Noah Gift , Production Engineer, Weta Digital
Photo of Noah Gift

Noah Gift is the co-author of "Python For UNIX and Linux System Administration" by O'Reilly, and is also working on "Google App Engine In Action" for Manning. He is an author, speaker, consultant, and community leader, writing for publications such as IBM Developerworks, Red Hat Magazine, O'Reilly, and MacTech. His consulting company's website is http://www.giftcs.com, and much of his writing can be found at http://noahgift.com. You can also follow Noah on Twitter.

He has a Master's degree in CIS from Cal State Los Angeles, B.S. in Nutritional Science from Cal Poly San Luis Obispo, is an Apple and LPI certified SysAdmin, and has worked at companies such as Caltech, Disney Feature Animation, Sony Imageworks, and Turner Studios. He is currently working at Weta Digital in New Zealand. In his free time he enjoys spending time with his wife Leah, and their son Liam, composing for the piano, running marathons, and exercising religiously.

Adam Shand (adam@shand.net), Infrastructure Manager, Weta Digital
author photo
Adam has been working as a systems administrator and team lead since the early nineties, when he founded one of the first ISPs in New Zealand. In 1997 he moved to America and spent eight years working as a systems administrator and team lead for a variety of dot-com's, including one of the largest ISPs in the world. In 2000, he founded a non-profit organisation dedicated to providing free wireless Internet by partnering with local communities. Most recently, he has moved back home to New Zealand, where he has been running the infrastructure team for Peter Jackson's visual effects company, Weta Digital.

Summary:  Interested in distributed version control but intimidated by all the jargon? This article provides an introduction to the three main systems available (Git, Mercurial, and Bazaar), discusses some of the advantages to be had from adopting a distributed workflow, and provides a reference guide comparing common operations with subversion.

Date:  07 Apr 2009
Level:  Intermediate PDF:  A4 and Letter (61KB | 10 pages)Get Adobe® Reader®
Activity:  3236 views

Introduction

Over the last few years, there has been much discussion about the benefits distributed version control can offer your development process. Recentlhy, distributed tools have matured to the point where there are now very few downsides remaining. While some of the advantages may not be compelling initially, having the extra flexibility that distributed tools provide at your disposal makes a lot of sense in the long run. By the end of this article, you should know enough to get started with a distributed version control system and have a basic understanding of the advantages a distributed model can provide.

Much of the discussion around distributed version control has focused on a central server no longer being required. While this is a distinguishing feature, and vital to some groups of developers, the real value is that it allows groups of developers to implement nearly any workflow that they choose.
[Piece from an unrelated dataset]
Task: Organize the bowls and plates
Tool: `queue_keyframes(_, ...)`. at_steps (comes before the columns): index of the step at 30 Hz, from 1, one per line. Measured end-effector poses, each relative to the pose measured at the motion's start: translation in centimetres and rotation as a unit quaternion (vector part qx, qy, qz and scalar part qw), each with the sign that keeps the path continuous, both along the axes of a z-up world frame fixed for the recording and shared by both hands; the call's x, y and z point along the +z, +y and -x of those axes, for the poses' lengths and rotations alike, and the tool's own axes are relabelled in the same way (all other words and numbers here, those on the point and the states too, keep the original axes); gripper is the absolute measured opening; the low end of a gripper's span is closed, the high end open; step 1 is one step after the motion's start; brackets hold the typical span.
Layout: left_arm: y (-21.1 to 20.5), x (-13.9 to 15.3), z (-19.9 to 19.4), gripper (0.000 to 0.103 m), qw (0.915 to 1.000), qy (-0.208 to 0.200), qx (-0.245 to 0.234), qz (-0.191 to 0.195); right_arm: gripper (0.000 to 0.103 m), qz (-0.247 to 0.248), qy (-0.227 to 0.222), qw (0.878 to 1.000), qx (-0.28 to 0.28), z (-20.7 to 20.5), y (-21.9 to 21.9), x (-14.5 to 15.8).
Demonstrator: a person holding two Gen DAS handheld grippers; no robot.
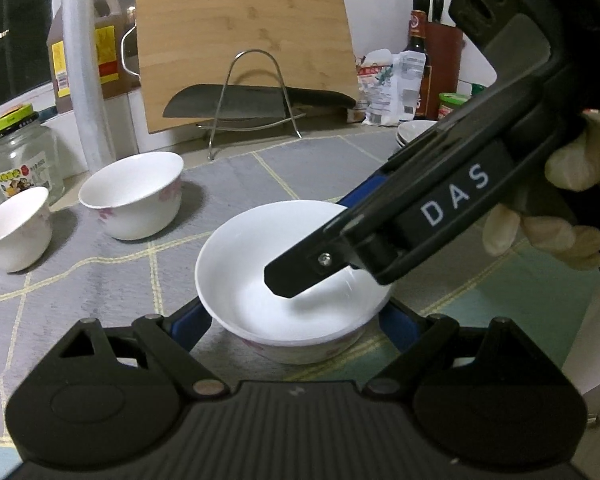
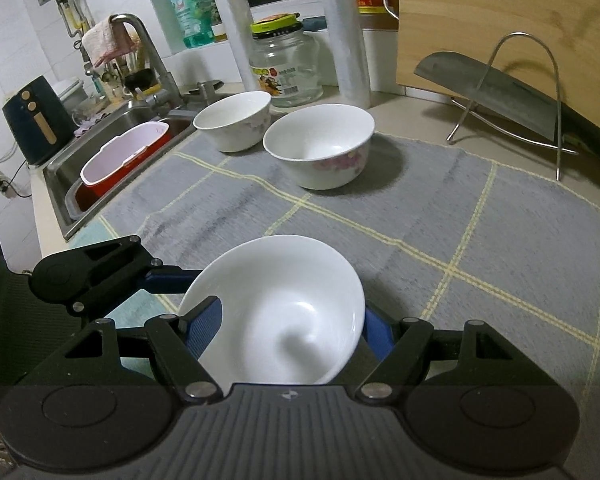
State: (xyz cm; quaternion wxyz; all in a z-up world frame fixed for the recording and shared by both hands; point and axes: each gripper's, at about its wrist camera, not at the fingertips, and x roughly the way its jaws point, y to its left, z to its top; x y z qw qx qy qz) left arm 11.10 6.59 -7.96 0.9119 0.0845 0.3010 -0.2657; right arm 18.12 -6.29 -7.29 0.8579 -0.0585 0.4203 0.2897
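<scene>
The near white ceramic bowl with pink flower print [image 1: 296, 280] sits on the grey checked mat [image 1: 100, 280] covering the counter, held by both tools at once. The left gripper [image 1: 296, 328] pinches its outer walls with its blue pads. The right gripper [image 2: 290, 330] pinches its rim, one finger inside. Risk: two opposed grips moving unevenly could tilt or twist the glazed bowl free. Two more white flowered bowls [image 2: 319, 146] stand far left; carrying it there carelessly could chip the rims.

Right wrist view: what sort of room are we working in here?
A home kitchen, most likely. A steel sink with a faucet sits at the left, a cleaver rests in a wire rack against a wooden cutting board, and bowls stand on a counter mat.
</scene>
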Motion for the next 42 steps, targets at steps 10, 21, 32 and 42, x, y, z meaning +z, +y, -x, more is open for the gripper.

Anything from a traditional centralised model to two developers working together in a cafe with no network other than a local wireless connection becomes possible.

These possibilities, which enable new and different ways for people to work, is what is truly exciting about distributed version control. In fact, the end of the article provides a how-to guide for this exact ad hoc coffee shop workflow. It can work for writers, school teachers, or hard-core Linux® kernel developers.

What is distributed version control?

A DVCS, or Distributed Version Control System, is a way to manage versions of files that doesn't require a centralized server, but can also make use of a centralized server. Changes can be merged to any other user of the DVCS, and as such it allows for a very flexible workflow.

The two main advantages of DVCS are that it is more flexible than centralized version control, as it allows a traditional (centralized) workflow in addition to more esoteric workflows, and it very fast. It is so much quicker than centralized servers because most operations take place locally on the client, instead of requiring a network operation.

What is a hook?

A hook is a way to programatically "hook" into actions during the life cycle of version control operations. With hooks you are able to automatically send e-mail when code is checked into a repository. Alternately, you check that a user has fulfilled a set of requirements, such as including a test file, before the code is checked in.

Another method of extending the functionality of a version control system is to write plugins. In the Resources section, you will find links to articles that describe the plugin systems for Bazaar, Git, and Mercurial if you are curious about writing your own.

Why are the main differences between DVCS and centralized version control systems?

There are three core differences between DVCS over centralized version control systems. The first is offline work with local commits, which is integral to how DVCS operates. This is fundamentally different than centralized version control, which requires that all operations occur through a connection to a centralized server. This flexibility allows developers to work on an airplane, and make commit after commit, just as easily as if they were working in the office.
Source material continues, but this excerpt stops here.